Table of Contents
Introduction
Many a time production servers need to migrate from one server to another. There are many reasons to do that. Some reasons are:
- Changing Data Center
- Upgrading Operating System, for example Windows Server 2003 to Windows Server 2008/2012
- Upgrading computer hardware, for example 32 bit processor to 64 bit processor with multi-core environment
- Changing companies geographical location
- and many more.
When any technical person or team start migrating production servers, they may face many technical challenges. Challenges might be related to hardware or software. I will explain software related challenges they may face and how to resolve all those.
Background
A few months ago we have done production servers migration from one data center to another. At that time, we faced so many sofware related challenges. Before explaining that let me describe our production servers environment for both old and new.
| Old Server | New Server |
---|
Operating System (OS) | Windows Server 2003 | Windows Server 2008 |
Processor | 32 bit | 64 bit |
Database Server | SQL Server 2005 | Sql Server 2008 |
Reporting Server | SSRS 2005 | SSRS 2008 |
Internet Information Service (IIS) | Version 6 | Version 7.5 (Integrated Mode) |
Before start migration, we thought it will be very simple, easy and straight forward task for us. But in the execution time, we realize that it is not as easy and simple as we thought before. We faced so many challenges and passed really very hard time during that period. So I decided to share it so that in future any it will help them who will work similar job.
Migration Challenging Items
Now I will explain one by one:
Showing Maintenance Alert:
we need plan and preparation before start. We need to take backup old servers databases, copy server deployed code files (binary and resource), configuration files and others and zip that and shift these to new server. More or less 5/6 hours needed to do that. During that time, we do not want client access our sites/application and change anything. Actually we will shut down production sites. But we must show proper message to the client so that they understand server maintenance are going on and they need to wait until finish. We created a static html file suppose its name is MaintenanceAlert.htm.
Now issue is when and how to can use this file? The answer is when user request our site or any bookmarked url, it will redirect to that static page.
How to redirect that? One solution may be we redirect it from Master page code behind file.

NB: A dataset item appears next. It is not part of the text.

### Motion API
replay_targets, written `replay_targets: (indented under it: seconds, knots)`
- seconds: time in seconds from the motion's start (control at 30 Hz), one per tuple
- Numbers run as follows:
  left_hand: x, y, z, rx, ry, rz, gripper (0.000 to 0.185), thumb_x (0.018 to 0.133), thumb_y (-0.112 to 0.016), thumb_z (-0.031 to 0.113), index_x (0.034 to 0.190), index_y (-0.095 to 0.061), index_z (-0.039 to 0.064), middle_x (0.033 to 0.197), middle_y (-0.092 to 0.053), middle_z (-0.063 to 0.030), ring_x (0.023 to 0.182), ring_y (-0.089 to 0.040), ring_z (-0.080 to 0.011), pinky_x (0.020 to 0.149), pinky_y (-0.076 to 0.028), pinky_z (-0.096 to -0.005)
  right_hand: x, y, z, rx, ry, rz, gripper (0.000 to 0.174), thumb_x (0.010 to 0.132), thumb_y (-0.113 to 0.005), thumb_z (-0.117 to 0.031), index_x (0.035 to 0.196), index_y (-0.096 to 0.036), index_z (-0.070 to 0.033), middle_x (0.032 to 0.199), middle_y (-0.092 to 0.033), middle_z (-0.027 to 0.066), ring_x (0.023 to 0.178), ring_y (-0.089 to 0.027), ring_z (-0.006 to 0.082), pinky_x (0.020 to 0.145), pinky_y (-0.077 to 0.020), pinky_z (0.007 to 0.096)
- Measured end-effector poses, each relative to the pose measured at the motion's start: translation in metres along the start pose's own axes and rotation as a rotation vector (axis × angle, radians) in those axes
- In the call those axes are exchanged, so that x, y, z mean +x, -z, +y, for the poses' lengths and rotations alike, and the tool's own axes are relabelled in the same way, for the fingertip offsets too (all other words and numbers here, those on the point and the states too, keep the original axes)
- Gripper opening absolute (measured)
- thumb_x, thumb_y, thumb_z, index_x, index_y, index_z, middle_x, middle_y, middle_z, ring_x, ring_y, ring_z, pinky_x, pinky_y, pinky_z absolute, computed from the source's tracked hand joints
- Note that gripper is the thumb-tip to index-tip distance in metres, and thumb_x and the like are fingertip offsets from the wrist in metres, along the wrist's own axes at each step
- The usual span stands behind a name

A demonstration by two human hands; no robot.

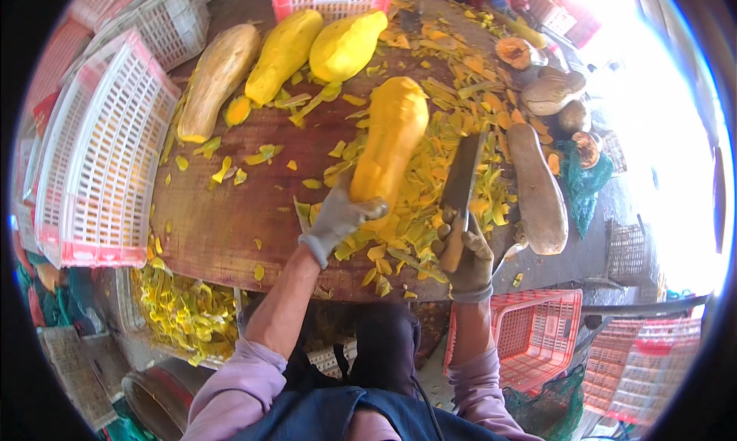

Response.Redirect("MaintenanceAlert.html", false);
But problem is, we have more then one master page and we need to change all master pages and deploy it to the production servers and after completion we mush rollback old master pages. The execution process will be
Change > Deployed > Rollback > Deployed
it will not be a perfact solution due to code change is required. We were searching solution without code changes.
Can we do anything from our web.config file? If so then it will be very easy for us. After googling we found a useful Http Redirection link.
<httpRedirect enabled="true" destination="Maintenance.htm"
exactDestination="true" httpResponseStatus="Permanent" />
httpRedirect web.config entry will redirect all request to Maintenance.htm page.
Still our problem will not completely resolved. We have a Hello.htm page in our site root directory. This page is used by a load balancer component. if any request comes to this page then it should not be redirected. If redirection happend the load balancer will not work.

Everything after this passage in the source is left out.